_Task to carry out_:
Please give back only the lines below from the one containing "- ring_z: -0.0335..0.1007" to the one containing "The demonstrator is", each repeated word for word, both ends included.

_Source data_:

== Segment start ==

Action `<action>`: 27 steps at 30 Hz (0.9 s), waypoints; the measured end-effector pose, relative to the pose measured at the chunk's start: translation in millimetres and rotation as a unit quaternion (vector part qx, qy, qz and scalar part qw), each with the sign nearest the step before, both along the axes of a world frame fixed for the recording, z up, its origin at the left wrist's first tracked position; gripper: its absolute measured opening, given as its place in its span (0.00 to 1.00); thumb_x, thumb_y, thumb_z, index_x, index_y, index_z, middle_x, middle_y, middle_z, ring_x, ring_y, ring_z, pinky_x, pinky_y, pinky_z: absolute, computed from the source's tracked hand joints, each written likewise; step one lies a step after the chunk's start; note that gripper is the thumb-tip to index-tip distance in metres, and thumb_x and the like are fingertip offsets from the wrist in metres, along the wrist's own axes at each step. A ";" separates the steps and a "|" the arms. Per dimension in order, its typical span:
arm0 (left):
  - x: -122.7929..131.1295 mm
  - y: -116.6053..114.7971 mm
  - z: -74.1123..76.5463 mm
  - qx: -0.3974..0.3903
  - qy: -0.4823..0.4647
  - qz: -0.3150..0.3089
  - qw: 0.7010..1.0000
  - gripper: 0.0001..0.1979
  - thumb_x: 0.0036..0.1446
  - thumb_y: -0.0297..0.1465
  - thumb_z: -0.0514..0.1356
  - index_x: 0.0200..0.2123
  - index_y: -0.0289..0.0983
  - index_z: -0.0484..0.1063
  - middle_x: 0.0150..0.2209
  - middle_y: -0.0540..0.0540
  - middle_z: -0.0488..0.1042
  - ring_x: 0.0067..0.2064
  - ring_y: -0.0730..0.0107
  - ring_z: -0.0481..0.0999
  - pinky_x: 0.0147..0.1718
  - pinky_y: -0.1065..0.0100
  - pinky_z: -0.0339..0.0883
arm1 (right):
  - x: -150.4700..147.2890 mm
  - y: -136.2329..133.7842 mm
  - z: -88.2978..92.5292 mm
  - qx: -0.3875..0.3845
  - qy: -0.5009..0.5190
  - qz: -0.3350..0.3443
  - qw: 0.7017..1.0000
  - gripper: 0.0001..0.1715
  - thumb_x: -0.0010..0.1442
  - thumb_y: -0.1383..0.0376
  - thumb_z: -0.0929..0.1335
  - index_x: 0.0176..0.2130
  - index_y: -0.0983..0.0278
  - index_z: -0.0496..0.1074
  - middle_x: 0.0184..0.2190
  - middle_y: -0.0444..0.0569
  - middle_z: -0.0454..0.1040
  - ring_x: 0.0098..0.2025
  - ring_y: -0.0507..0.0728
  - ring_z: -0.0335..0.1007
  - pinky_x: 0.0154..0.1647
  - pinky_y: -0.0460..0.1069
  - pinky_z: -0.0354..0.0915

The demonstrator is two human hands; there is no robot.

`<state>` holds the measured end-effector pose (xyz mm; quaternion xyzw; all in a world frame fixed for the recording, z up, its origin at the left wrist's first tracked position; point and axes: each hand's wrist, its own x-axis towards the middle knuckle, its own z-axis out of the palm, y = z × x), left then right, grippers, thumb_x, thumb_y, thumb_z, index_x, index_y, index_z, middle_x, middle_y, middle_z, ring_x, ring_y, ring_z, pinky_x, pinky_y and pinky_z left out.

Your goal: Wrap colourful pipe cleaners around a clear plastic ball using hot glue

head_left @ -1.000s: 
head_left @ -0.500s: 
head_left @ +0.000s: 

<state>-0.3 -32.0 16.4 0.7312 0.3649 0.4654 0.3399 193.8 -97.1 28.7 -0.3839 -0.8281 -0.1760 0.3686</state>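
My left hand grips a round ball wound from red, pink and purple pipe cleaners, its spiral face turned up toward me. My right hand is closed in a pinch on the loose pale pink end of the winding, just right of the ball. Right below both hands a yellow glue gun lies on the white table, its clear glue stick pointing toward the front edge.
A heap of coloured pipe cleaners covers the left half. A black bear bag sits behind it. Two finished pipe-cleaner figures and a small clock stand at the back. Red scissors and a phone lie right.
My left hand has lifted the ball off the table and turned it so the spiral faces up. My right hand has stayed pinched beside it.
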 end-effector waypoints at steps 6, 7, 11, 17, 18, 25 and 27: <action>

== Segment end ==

_Task answer_:
  - ring_z: -0.0335..0.1007
  - pinky_x: 0.0154..0.1647
  - pinky_y: -0.0460..0.1069
  - pinky_z: -0.0354..0.0915

The demonstrator is two human hands; there is no robot.

That completes the response to the exercise.